Data extracted from a collection
□ □ □ □
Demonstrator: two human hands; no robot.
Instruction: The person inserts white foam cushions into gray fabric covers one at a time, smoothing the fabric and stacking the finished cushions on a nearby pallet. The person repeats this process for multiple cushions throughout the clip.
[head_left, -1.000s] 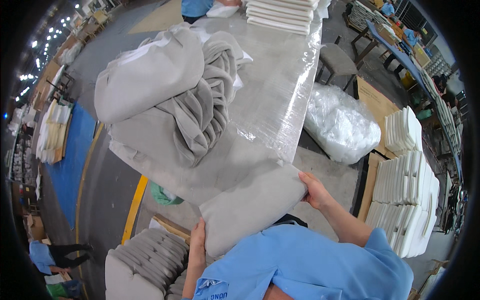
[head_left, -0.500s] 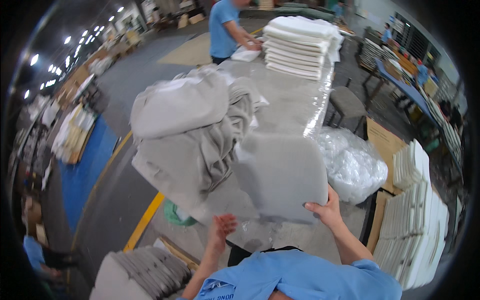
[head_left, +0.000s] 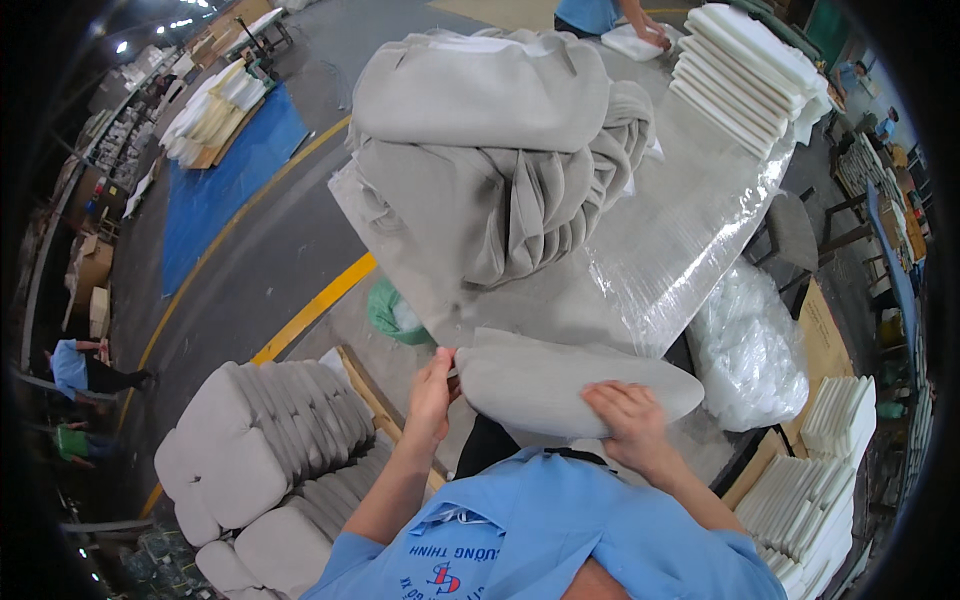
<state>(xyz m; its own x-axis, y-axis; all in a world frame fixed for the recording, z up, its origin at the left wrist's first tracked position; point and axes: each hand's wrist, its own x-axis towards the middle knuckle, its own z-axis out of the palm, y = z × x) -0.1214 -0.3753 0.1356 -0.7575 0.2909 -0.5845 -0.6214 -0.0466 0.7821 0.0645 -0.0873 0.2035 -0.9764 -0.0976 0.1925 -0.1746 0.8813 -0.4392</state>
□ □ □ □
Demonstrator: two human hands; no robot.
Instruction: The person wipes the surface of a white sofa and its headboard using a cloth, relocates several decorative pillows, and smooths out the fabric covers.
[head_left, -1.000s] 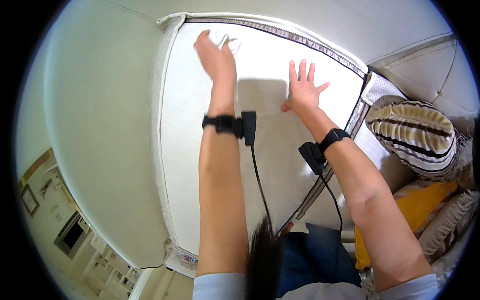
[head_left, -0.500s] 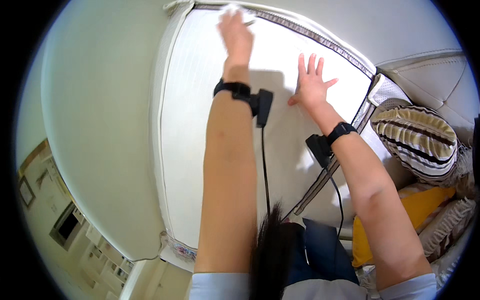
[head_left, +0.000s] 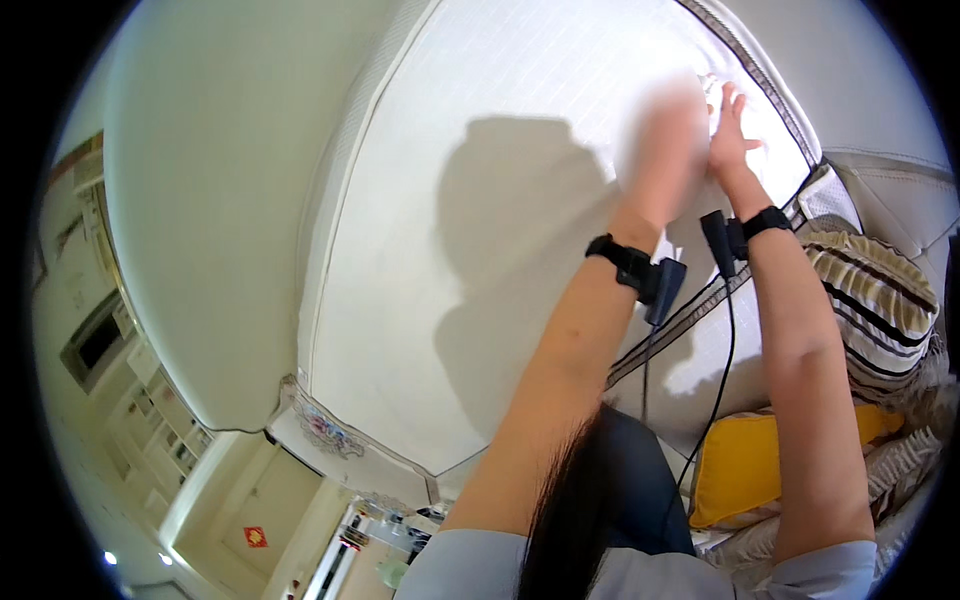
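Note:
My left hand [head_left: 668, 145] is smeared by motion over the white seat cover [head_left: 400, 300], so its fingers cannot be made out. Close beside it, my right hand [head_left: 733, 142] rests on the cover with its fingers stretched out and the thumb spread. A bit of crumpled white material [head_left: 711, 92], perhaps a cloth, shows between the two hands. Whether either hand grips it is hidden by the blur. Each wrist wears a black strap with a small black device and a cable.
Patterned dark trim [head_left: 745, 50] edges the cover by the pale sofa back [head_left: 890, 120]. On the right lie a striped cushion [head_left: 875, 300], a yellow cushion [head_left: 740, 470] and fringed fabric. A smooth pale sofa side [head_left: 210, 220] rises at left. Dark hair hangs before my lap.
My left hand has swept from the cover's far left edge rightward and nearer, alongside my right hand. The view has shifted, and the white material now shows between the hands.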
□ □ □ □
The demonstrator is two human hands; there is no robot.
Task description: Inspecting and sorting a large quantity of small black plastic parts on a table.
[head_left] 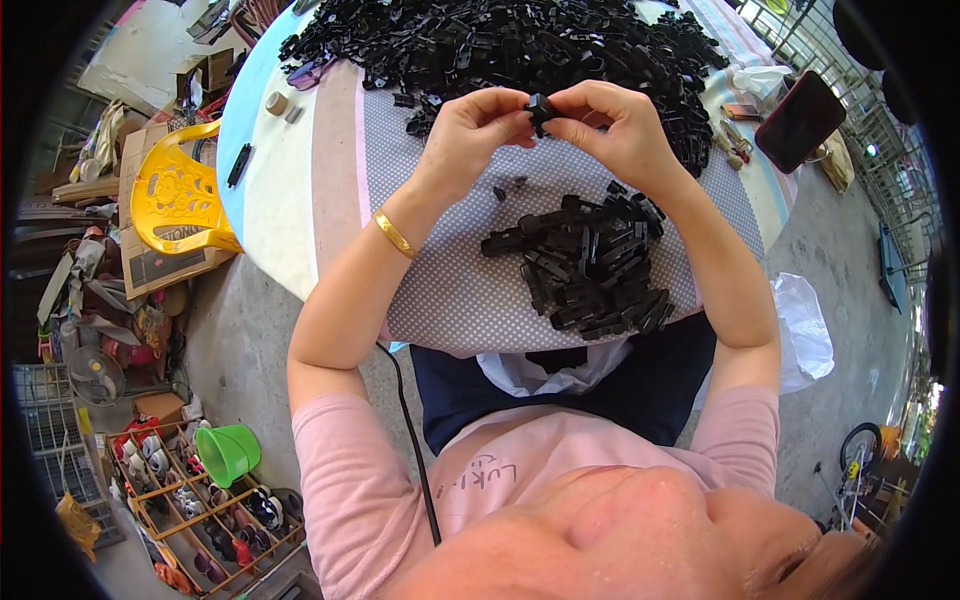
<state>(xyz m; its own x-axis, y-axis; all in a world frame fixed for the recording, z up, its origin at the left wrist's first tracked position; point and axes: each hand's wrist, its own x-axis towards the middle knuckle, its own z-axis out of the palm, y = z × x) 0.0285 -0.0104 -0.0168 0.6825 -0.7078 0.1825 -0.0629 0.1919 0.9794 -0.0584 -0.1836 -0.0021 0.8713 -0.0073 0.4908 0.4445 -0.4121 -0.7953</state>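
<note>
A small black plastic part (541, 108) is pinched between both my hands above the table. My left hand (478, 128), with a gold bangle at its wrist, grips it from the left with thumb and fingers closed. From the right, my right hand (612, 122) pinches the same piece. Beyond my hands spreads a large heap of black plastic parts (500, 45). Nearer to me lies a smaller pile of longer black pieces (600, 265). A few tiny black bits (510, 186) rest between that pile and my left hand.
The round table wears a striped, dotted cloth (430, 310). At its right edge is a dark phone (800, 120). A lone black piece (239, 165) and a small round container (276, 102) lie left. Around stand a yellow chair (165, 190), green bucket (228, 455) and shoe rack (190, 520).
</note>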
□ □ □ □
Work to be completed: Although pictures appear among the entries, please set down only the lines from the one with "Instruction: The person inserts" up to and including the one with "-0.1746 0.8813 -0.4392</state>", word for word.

Solution to this exercise:
Instruction: The person inserts white foam cushions into gray fabric covers one at a time, smoothing the fabric and stacking the finished cushions on a nearby pallet. The person repeats this process for multiple cushions throughout the clip.
[head_left, -1.000s] 
[head_left, -0.500s] 
[head_left, +0.000s] 
<state>(xyz m; its own x-axis, y-axis; all in a world frame fixed for the recording, z up, its origin at the left wrist's first tracked position; point and axes: each hand's wrist, its own x-axis towards the middle knuckle, its own z-axis out of the palm, y = z × x) -0.1214 -0.3753 0.1356 -0.7575 0.2909 -0.5845 -0.6214 -0.0466 0.7821 0.0645 -0.0873 0.2035 -0.9764 -0.0976 0.1925 -0.1746 0.8813 -0.4392</state>

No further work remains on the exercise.